Angélique fronça les sourcils.

– Le prince a dit que vous aviez la main caressante. Je voudrais bien savoir comment il s'en est aperçu.

– Ma foi, le petit Monsieur est si frôleur avec les hommes qu'il m'a peut-être prié de l'aider à remettre son rabat ou ses manchettes. Il ne perd pas une occasion de se faire cajoler.

– Il a parlé de vous en des termes qui ont presque éveillé ma jalousie.

– Oh ! ma mignonne, si vous commencez à vous émouvoir, vous allez être bientôt être noyée dans les intrigues. La cour est une immense toile d'araignée gluante. Vous vous perdrez si vous ne regardez pas les choses de très haut.

François Binet, qui était bavard comme tous les gens de sa profession, prit la parole :

– Je me suis laissé dire que le cardinal Mazarin a encouragé les goûts du petit Monsieur afin qu'il ne portât plus ombrage à son frère. Il ordonnait qu'on l'habillât en fillette, et faisait déguiser de même ses petits amis. En tant que frère du roi, on craint toujours qu'il ne se mette à comploter comme feu M. Gaston d'Orléans, qui était si insupportable.

– Tu juges bien durement tes princes, barbier, dit Joffrey de Peyrac.

– C'est le seul bien que je possède, monsieur le comte : ma langue et le droit de la faire marcher.

– Menteur ! Je t'ai fait plus riche que le perruquier du roi.

– C'est vrai, monsieur le comte, mais je ne m'en vante pas, il n'est pas prudent de faire des envieux.

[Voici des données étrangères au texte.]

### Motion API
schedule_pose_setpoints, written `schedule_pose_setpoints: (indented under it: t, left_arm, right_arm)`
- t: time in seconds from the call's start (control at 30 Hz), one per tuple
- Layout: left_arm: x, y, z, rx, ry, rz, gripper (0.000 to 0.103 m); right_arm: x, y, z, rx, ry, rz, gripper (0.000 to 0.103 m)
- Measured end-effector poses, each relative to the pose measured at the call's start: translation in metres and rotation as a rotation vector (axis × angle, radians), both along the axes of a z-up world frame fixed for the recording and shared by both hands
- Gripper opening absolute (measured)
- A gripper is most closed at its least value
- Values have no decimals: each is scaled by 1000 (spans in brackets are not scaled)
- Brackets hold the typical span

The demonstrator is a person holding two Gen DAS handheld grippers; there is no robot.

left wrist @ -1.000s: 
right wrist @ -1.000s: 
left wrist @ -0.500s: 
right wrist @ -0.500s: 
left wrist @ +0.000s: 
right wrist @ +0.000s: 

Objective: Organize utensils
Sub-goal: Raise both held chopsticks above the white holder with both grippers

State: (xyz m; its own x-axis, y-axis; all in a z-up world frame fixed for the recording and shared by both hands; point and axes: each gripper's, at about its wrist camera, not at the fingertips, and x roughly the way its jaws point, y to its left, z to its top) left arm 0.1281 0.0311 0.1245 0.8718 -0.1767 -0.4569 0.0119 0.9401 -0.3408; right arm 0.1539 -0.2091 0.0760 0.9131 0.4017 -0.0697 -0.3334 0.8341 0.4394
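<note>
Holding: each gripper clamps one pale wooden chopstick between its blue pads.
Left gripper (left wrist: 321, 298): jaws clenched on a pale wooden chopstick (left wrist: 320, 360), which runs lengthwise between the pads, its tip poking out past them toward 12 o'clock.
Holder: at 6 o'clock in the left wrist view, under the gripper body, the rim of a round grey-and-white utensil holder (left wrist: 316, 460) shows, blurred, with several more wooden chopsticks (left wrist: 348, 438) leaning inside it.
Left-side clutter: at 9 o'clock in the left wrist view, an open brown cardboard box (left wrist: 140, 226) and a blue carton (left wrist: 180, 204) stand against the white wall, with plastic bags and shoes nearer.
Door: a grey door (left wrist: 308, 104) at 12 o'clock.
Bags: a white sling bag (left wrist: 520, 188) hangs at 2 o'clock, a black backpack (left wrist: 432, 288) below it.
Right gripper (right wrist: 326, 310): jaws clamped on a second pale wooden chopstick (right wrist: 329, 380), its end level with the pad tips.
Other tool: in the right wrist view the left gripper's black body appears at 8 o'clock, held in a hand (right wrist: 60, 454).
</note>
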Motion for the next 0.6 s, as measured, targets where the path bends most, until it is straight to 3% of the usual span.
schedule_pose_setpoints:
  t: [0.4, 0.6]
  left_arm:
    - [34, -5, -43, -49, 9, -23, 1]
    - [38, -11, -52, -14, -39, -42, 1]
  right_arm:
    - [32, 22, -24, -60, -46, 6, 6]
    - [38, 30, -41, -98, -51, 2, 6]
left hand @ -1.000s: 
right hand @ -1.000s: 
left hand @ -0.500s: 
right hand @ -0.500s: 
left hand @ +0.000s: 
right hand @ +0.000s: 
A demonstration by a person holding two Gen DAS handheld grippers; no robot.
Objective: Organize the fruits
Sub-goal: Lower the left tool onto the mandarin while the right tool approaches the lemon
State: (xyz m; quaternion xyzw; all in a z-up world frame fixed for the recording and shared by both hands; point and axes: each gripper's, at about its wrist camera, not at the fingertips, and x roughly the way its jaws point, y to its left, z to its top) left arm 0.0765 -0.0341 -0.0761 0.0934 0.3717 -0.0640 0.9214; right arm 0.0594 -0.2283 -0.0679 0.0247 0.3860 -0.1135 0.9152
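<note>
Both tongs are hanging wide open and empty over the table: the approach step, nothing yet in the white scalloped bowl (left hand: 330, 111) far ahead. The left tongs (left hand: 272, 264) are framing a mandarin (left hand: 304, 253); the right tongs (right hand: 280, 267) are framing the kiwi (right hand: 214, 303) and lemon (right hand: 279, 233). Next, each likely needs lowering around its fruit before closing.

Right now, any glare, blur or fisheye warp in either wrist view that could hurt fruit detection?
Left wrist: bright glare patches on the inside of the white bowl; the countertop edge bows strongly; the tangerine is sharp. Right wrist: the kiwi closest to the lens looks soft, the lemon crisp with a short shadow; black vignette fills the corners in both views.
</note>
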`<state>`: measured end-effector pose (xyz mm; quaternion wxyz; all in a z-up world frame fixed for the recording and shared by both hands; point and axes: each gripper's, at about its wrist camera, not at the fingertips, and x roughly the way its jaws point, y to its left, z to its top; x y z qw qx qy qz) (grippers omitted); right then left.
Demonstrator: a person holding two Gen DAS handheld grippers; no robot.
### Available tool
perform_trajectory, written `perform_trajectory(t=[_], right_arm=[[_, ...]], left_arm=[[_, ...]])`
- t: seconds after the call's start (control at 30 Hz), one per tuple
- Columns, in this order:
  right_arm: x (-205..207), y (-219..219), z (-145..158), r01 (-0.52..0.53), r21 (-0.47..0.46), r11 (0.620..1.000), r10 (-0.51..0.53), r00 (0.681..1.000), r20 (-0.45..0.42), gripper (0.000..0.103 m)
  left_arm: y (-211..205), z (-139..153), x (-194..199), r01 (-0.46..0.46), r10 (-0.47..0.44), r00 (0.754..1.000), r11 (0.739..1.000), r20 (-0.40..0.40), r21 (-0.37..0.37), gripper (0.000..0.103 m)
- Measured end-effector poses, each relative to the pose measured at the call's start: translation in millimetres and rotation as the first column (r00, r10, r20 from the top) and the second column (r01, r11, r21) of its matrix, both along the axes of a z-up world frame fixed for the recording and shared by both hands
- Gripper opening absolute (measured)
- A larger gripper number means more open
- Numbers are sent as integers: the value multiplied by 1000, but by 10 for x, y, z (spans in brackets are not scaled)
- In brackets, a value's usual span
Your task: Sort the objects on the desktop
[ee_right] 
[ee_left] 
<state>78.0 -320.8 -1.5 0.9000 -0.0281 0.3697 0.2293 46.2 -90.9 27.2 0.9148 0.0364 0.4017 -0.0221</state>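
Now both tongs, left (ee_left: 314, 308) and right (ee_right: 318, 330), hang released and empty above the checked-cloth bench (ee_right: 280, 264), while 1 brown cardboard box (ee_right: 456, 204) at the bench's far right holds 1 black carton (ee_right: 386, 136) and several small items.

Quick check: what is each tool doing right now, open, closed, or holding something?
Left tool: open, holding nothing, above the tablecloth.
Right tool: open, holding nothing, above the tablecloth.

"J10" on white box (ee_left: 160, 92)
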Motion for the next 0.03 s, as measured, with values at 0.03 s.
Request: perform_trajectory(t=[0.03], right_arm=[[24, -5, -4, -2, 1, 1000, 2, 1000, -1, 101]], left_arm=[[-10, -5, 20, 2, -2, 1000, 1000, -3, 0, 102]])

Joffrey de Peyrac trempa son visage dans une bassine d'eau de rosés pour se rafraîchir du feu du rasoir. Avec sa face couturée de cicatrices, l'opération était toujours longue et délicate, et il y fallait la main légère de Binet. Il rejeta le peignoir et commença à s'habiller, aidé de son valet de chambre et d'Alphonso. Cependant Angélique avait enfilé un corsage de drap d'or et demeurait immobile, tandis que Marguerite fixait le plastron, véritable œuvre d'art, d'or filigrane entremêlé de soies. Une dentelle d'or mettait une mousse étincelante autour de ses épaules nues, communiquant à sa chair une pâleur lumineuse, un grain de porcelaine translucide. Avec la flamme rosé et atténuée de ses joues, ses cils et ses sourcils assombris, ses cheveux ondes qui avaient le même reflet que sa robe, la surprenante limpidité de ses yeux verts, elle se vit dans le miroir comme une étrange idole qui n'aurait été bâtie que de matières précieuses : or, marbre, émeraude.

Margot poussa tout à coup un cri et se précipita vers Florimond, qui était en train de porter à sa bouche un diamant de six carats...

– Joffrey, que dois-je mettre comme parure ? Les perles me semblent trop modestes, les diamants trop durs.